To celebrate the old year and welcome the new, here is what I would call a celebratory recipe from Dorie Greenspan’s big and incredible cookbook, Baking: From my home to yours. I got this book from my cousin for Christmas, and I’ve already paged through the whole thing at least twice. Great recipes, beautiful photographs. I made these meringues first, and they are delightful: light and airy on the outside and dense and slightly chewy on the inside. They are craggy and beautiful, rich with chocolate and a hint of almond, and they are amazing. AMAZING. Happy new year indeed.
Cocoa Almond Meringues
Adapted from Dorie Greenspan’s Baking: From my home to yours
1 cup confectioners’ sugar, plus extra for dusting
1/3 cup finely ground almonds
1/4 cup unsweetened cocoa powder
4 large egg whites
Pinch of salt
1/2 cup sugar
1/2 teaspoon pure vanilla extract
1/3 cup finely chopped bittersweet chocolate
Position the racks in the oven to divide it into thirds, and preheat the oven to 300 degrees F. Line two baking sheets with parchment paper or silicone mats (I just purchased my first silicone baking mat with Christmas money from my grandparents, and it is incredible!).

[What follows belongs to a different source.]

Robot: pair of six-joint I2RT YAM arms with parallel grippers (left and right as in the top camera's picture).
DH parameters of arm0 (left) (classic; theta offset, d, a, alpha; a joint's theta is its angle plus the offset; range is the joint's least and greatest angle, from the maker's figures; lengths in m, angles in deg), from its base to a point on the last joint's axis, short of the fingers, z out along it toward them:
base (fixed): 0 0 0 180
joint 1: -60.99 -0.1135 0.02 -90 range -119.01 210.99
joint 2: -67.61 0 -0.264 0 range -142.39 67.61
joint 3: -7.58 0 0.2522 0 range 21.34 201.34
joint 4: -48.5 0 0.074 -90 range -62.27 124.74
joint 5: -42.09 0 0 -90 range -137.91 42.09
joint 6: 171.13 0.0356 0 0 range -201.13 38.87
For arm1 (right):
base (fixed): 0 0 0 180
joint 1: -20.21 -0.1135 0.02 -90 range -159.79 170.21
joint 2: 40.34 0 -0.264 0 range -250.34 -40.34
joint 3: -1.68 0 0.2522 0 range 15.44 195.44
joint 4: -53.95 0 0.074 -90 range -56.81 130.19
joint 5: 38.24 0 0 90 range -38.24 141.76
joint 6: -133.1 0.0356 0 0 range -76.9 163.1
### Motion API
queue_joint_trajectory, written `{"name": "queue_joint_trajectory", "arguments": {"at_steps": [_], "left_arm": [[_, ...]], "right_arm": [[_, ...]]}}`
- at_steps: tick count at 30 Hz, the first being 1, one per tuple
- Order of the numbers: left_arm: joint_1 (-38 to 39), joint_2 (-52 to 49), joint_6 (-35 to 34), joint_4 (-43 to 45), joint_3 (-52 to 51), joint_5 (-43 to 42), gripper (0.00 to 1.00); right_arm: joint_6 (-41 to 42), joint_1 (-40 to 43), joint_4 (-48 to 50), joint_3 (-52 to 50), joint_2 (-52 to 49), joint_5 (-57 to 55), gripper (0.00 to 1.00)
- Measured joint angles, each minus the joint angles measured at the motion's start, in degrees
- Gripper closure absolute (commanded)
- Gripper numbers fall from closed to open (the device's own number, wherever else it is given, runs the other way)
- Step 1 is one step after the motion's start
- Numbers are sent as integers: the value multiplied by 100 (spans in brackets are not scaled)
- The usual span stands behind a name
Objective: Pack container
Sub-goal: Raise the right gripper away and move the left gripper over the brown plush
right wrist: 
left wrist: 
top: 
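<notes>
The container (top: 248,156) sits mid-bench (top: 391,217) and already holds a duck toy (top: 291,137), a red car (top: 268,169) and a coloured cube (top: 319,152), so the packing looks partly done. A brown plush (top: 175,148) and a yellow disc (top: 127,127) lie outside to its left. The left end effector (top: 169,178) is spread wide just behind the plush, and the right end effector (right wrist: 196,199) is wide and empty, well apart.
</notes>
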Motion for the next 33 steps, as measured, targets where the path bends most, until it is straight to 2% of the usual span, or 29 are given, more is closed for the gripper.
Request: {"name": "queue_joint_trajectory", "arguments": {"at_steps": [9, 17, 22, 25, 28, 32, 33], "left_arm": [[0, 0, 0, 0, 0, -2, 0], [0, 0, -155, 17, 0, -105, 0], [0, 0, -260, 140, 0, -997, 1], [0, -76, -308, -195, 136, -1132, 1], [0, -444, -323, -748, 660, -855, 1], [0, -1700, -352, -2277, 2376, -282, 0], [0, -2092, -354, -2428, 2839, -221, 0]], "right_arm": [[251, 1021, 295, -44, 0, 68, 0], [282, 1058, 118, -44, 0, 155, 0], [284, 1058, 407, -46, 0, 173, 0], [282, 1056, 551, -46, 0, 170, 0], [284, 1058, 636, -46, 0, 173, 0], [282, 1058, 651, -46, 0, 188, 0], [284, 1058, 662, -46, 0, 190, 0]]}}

Mix together the confectioners’ sugar, ground almonds and cocoa.
Using a stand mixer with a whisk attachment or a hand mixer in a large, dry bowl, whip the egg whites and salt at medium speed until the whites are opaque. Increase the speed to medium-high or high and continue whipping, adding the sugar about a tablespoon at a time. Whip until the whites are firm, hold stiff peaks and are very shiny. This will take a very long time, up to 15 or 20 minutes (so don’t panic if it seems like nothing is happening!). Beat in the vanilla.
Quickly and gently fold the dry ingredients and then the chopped chocolate into the egg whites. Work with a light touch to minimize the deflation of the egg whites, but realize that they will deflate somewhat, regardless.
Drop the meringue by tablespoonfuls onto the baking sheets, spacing them about 2 inches apart. Dust them lightly with confectioners’ sugar (very pretty).
Place the baking sheets into the oven and bake for 10 minutes. Then, without opening the oven door, reduce the oven temperature to 200 degrees F, and bake for one hour more. Remove the baking sheets from the oven and allow the meringues to cool. Peel them off of the parchment paper or silicone mats. Marvel at their loveliness and enjoy!
Store the meringues in a cool, dry environment, either in an airtight container or uncovered in a basket at room temperature.
Yield: about 30 little chocolaty mountains
So may this year be filled with laughter, new lessons to humbly learn, community and good meals shared with friends, and much beauty and thankfulness throughout your days. May this year bring more justice and more peace in our homes, neighborhoods, cities, countries and world, and may we live and love with more compassion and grace and hope.
It’s a new year.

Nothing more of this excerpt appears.